April 08, 2015

Running vCenter 5.x with SQL 2012 AlwaysOn Availability Groups

After proudly starting the listener on our shiny new SQL 2012 AlwaysOn cluster, I was very eager to get vCenter moved off the brave little single-point-of-failure that is our current SQL server (a 2008 VM sitting in the virtual environment itself). I had done some research ahead of time and thought that AlwaysOn was at least sort-of supported by VMWare for protecting vCenter workloads. However, in my haste to play with a fancy new toy, I must have missed the plethora of blog posts indicating that either a) It's not actually supported at all, or b) Only Failover Clustering (shared storage) - not Availability Groups (non-shared storage) - are supported.
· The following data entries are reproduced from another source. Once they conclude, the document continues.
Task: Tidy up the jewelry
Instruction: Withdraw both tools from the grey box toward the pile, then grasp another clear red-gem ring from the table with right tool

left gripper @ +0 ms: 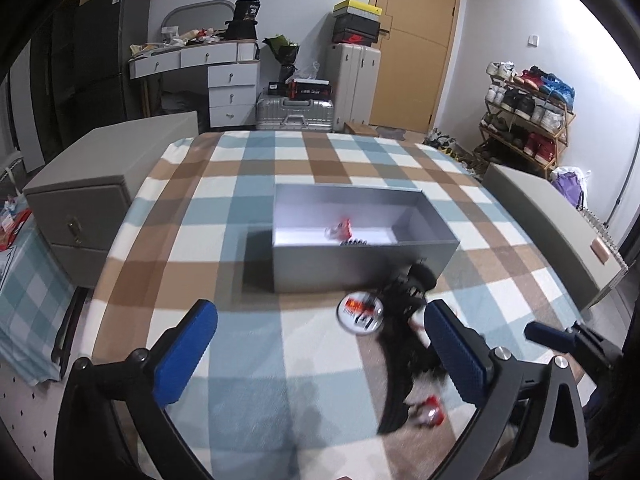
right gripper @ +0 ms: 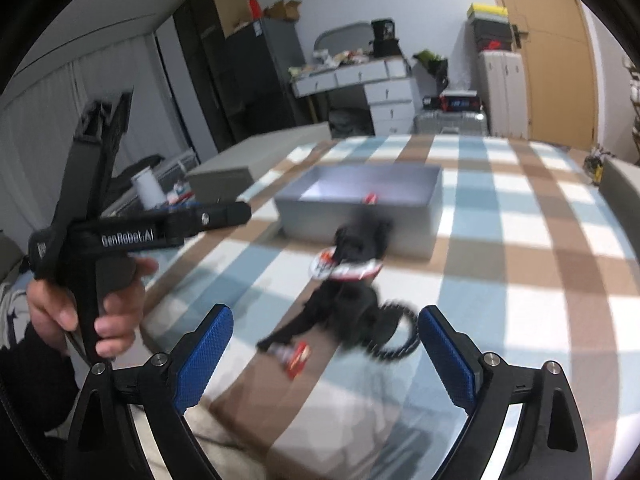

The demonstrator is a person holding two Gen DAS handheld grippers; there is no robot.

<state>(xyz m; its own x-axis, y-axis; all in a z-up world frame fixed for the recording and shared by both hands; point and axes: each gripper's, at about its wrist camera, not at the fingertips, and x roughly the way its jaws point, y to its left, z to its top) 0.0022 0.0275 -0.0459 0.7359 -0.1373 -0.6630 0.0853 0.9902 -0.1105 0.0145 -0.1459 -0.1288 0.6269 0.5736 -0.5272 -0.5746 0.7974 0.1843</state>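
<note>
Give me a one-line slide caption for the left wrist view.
Open left hand-held gripper over a plaid blanket, facing a grey box with black accessories piled before it.

Both cameras ride on the hand-held grippers and look forward and down along their own blue fingers across the checked blanket point(left gripper: 248, 360); the left wrist view faces the grey box point(left gripper: 360, 264) squarely, toward the door point(left gripper: 416, 40) and the desk point(left gripper: 208, 64); the right wrist view sits to its right, angled leftward, catching the left gripper point(right gripper: 236, 213) and the hand point(right gripper: 80, 304) holding it; both share the box, the dark jewelry pile point(right gripper: 352, 304), and the far wall.
</note>
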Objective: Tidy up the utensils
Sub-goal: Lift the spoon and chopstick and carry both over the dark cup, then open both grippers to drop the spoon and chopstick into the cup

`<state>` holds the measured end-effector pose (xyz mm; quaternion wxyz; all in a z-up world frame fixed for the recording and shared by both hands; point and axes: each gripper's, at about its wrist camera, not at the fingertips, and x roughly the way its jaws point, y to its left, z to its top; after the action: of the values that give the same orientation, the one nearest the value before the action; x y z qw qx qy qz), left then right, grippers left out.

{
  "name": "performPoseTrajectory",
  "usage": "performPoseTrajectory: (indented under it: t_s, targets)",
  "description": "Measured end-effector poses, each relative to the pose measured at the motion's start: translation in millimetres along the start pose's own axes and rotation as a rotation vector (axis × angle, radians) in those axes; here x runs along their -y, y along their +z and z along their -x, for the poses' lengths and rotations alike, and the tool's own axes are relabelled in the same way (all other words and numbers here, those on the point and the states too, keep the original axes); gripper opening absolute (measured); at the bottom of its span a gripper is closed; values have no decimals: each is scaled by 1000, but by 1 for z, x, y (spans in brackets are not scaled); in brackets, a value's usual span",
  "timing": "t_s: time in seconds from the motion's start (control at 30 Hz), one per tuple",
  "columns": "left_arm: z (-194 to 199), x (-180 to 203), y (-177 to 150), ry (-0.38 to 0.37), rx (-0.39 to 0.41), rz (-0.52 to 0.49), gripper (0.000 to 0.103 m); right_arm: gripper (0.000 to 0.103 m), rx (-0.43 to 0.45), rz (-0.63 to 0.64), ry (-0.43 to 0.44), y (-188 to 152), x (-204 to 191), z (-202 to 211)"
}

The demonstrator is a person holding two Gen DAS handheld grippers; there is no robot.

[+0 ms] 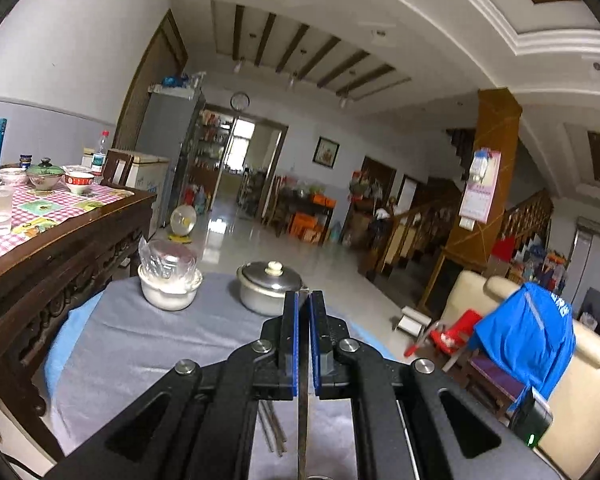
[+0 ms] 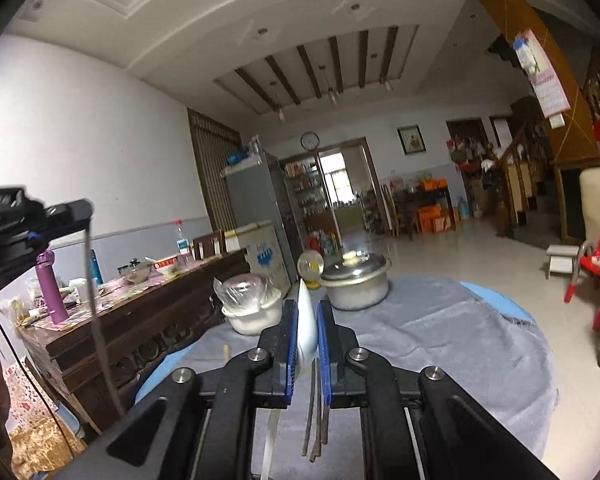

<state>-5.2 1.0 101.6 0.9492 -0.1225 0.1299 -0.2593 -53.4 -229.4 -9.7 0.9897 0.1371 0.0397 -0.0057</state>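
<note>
A large open room is seen, with pale grey walls [image 2: 80,140] and a glossy light tiled floor [image 1: 236,236] on which daylight is reflected. A grey refrigerator [image 1: 168,140] is taken as the landmark. Above and to its right, a round wall clock [image 1: 240,101] is hung; beneath the clock a wide doorway [image 1: 252,152] is opened onto a bright window. Left of the refrigerator, a dark carved wooden sideboard [image 1: 60,248] is covered with a chequered cloth. Far to its right, a framed picture [image 1: 326,153], a wooden staircase [image 1: 420,224] and a cream sofa [image 1: 580,352] are placed. Overhead, a white recessed ceiling [image 1: 300,56] is crossed by dark wooden slats.
</note>
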Motion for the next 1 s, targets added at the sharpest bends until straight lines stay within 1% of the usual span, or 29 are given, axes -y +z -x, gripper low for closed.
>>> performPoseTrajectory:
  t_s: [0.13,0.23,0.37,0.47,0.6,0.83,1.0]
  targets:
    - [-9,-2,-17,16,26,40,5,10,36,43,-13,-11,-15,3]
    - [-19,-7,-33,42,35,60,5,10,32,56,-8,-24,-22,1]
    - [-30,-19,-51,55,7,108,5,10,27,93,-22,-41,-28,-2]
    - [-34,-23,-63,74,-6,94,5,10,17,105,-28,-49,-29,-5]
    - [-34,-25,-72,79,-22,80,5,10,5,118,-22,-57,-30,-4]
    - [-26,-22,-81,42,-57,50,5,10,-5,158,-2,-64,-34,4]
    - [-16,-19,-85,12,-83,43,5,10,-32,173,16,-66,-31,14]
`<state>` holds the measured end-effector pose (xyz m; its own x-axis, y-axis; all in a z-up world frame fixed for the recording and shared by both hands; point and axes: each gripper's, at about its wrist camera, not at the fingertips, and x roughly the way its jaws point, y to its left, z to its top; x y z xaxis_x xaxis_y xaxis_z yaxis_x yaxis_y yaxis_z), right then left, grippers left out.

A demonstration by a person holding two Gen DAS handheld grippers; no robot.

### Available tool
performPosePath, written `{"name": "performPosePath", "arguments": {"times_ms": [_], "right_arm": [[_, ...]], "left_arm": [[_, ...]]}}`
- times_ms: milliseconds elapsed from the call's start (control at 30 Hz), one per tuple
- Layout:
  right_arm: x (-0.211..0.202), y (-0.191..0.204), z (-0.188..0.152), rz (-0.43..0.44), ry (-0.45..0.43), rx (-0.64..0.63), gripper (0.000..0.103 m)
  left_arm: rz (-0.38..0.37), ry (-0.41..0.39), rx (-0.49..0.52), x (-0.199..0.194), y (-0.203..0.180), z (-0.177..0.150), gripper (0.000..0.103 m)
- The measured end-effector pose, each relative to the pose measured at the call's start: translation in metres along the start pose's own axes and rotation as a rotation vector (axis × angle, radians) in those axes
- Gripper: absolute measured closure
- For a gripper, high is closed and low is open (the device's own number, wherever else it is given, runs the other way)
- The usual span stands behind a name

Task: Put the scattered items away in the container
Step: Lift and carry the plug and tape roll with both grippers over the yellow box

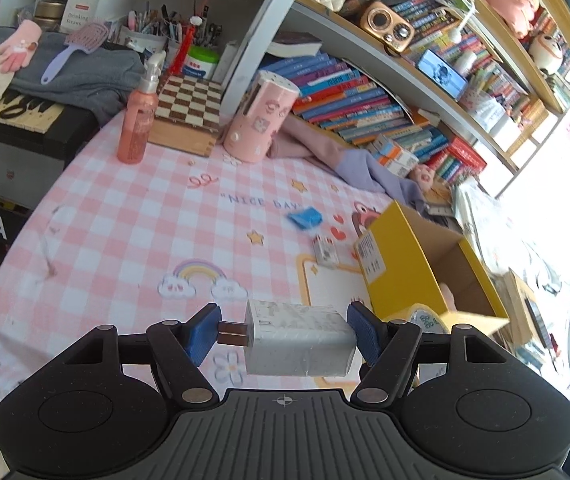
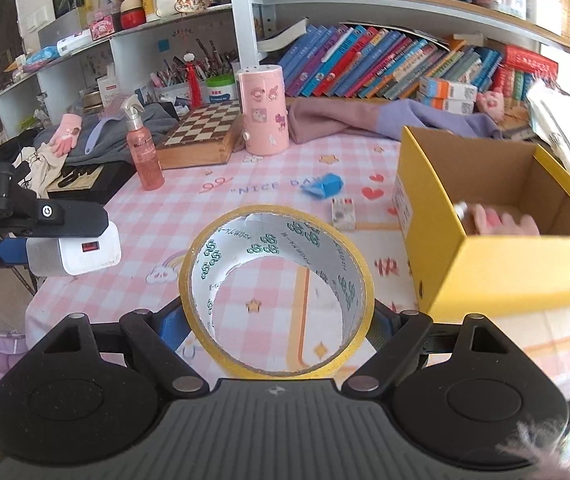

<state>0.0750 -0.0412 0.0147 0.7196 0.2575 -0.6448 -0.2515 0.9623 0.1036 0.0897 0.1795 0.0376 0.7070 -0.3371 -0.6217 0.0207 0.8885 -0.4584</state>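
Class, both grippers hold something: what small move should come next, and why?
Probably carry the tape roll in the right gripper over the open yellow box and release. The box sits just right of it, while the left gripper holds the charger farther away.

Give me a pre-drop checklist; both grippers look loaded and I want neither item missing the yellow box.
1. Left gripper clamps the white charger end to end: ok.
2. Right gripper grips the tape roll on both sides: ok.
3. Yellow cardboard box open on top: ok.
4. Room left inside the box: ok, only small pink items visible.
5. Either load already over the box opening: not ok.
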Motion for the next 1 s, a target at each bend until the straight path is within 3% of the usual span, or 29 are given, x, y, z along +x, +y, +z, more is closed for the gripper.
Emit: {"name": "performPosePath", "arguments": {"times_ms": [300, 1000], "right_arm": [[-0.03, -0.004, -0.03, -0.06, 0.003, 0.051, 0.019], [-0.077, -0.041, -0.067, -0.245, 0.023, 0.197, 0.019]], "left_arm": [[-0.054, 0.042, 0.034, -0.008, -0.009, -0.022, 0.033], [-0.205, 0.187, 0.157, 0.018, -0.051, -0.052, 0.033]]}}
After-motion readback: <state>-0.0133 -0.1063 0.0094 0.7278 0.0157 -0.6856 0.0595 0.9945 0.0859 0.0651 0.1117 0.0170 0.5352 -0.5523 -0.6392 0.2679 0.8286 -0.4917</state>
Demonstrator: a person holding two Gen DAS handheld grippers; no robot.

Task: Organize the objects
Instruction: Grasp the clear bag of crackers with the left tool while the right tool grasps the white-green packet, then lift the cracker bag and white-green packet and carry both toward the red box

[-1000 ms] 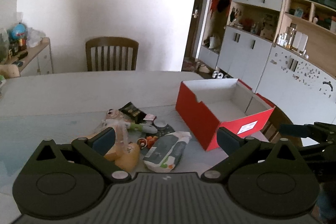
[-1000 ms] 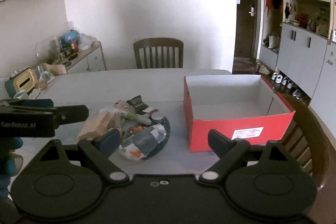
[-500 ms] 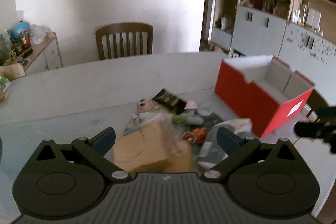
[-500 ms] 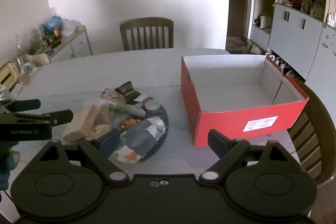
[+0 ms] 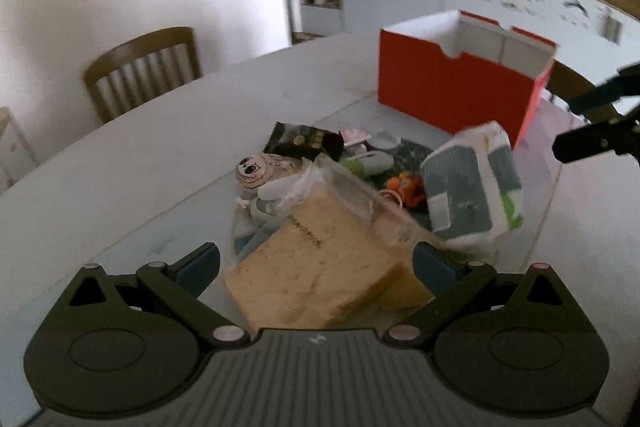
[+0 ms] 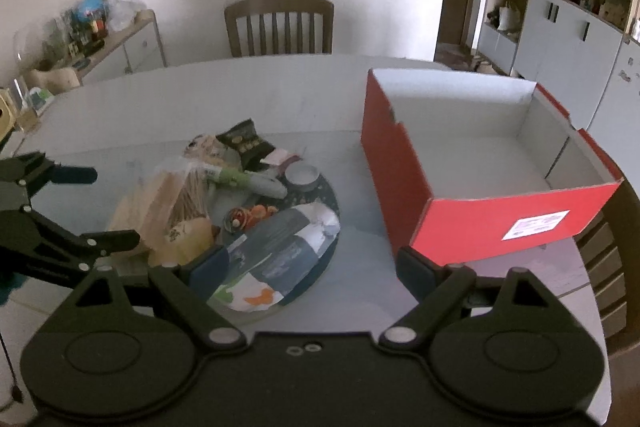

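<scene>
Right now my left gripper [image 5: 316, 263] is spread wide with nothing clamped, straddling the tan rectangular block in a clear plastic wrap [image 5: 328, 267], which lies tilted at the near edge of the pile on the pale bench [image 5: 120, 163]. I judge the block stiff and fairly light, but the loose film looks slippery, so I'd take it across its flat long sides rather than by the crinkled wrap end.

Just beside it lies the soft grey-and-white tissue pack [image 5: 472, 195]; that one should squash under pressure, so a gentle hold across its middle suits it. My right gripper [image 6: 312, 269] hangs released above that pack's near end.

Farther in, the small bits, the green-and-white tube [image 6: 244, 179], the black foil sachet [image 5: 304, 143] and the little round tin [image 6: 302, 174], crowd together and would nudge easily.

Beyond them, the open red cardboard box [image 6: 400, 167] stands well apart to my right, with bare bench between for carrying things across. Its tall near wall needs clearing first.
</scene>
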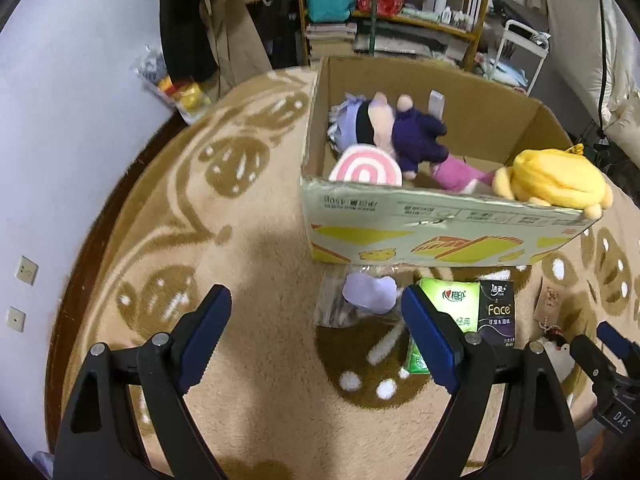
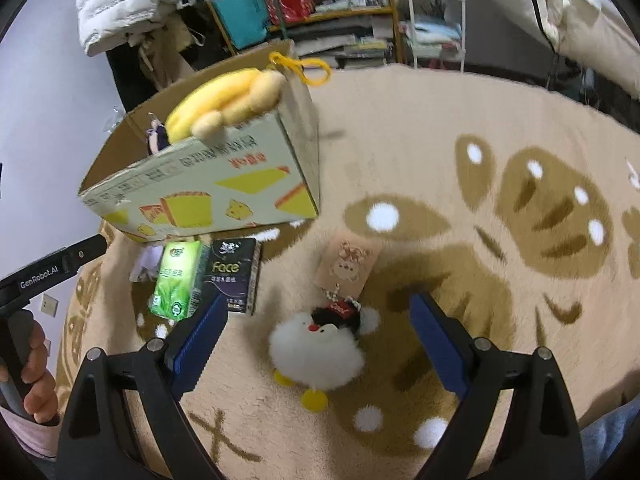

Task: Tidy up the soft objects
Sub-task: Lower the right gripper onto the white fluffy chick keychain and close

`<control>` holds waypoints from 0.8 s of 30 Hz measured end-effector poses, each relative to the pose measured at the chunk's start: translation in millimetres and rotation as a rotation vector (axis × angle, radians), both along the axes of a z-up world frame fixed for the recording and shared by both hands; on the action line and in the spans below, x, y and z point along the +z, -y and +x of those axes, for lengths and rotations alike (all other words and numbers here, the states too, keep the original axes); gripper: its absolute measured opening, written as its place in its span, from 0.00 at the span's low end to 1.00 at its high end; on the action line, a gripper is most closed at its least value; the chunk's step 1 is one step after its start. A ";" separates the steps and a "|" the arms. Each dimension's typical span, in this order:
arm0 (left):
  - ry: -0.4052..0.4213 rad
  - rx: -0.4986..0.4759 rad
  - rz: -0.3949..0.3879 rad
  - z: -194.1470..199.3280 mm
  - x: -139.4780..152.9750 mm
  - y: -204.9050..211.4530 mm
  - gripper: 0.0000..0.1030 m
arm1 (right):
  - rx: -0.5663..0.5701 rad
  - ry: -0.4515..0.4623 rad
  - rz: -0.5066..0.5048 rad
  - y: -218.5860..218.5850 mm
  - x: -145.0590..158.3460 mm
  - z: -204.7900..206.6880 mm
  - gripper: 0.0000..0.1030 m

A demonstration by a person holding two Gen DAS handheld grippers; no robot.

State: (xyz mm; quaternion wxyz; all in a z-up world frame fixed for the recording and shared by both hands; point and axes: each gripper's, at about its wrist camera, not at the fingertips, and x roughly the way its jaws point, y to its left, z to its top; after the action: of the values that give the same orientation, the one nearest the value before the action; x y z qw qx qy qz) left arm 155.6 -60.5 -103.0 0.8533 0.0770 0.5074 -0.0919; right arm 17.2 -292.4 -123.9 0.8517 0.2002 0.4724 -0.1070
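Note:
An open cardboard box [image 1: 420, 236] [image 2: 208, 196] stands on the rug. Inside lie a purple-haired doll [image 1: 384, 128] and a pink swirl cushion [image 1: 366, 168]. A yellow plush [image 1: 552, 180] [image 2: 224, 100] rests on the box's front corner rim. A white fluffy penguin plush [image 2: 320, 348] with a card tag [image 2: 348, 264] lies on the rug between my right gripper's [image 2: 320, 340] open fingers. A lilac soft item in a clear bag [image 1: 368, 292] lies before the box, just beyond my open, empty left gripper [image 1: 316, 320].
A green tissue pack [image 1: 460, 308] [image 2: 180, 280] and a black "Face" tissue pack [image 1: 496, 312] [image 2: 236, 272] lie in front of the box. A shelf [image 1: 392, 4] with bags and books, hanging clothes and a white cart [image 2: 436, 20] stand behind. The wall is at left.

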 end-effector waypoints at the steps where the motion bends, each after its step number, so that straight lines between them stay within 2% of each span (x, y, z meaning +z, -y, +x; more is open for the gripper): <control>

And if you are about to do what many have done on the forums and suggest KB1037959 as evidence that they ARE supported, think again - that article is referencing support for running various clustered workloads on vSphere, not running your vCenter DB on clustered systems. Outside of a vague mention of AlwaysOn as a possible third party clustering solution to replace vCenter Heartbeat (e.g. "Best effort support"), I haven't been able to find anything official one way or the other.

But the AlwaysOn cluster was ready to go and if no one is going to tell me explicitly that I can't do it - well, that's basically an open invitation.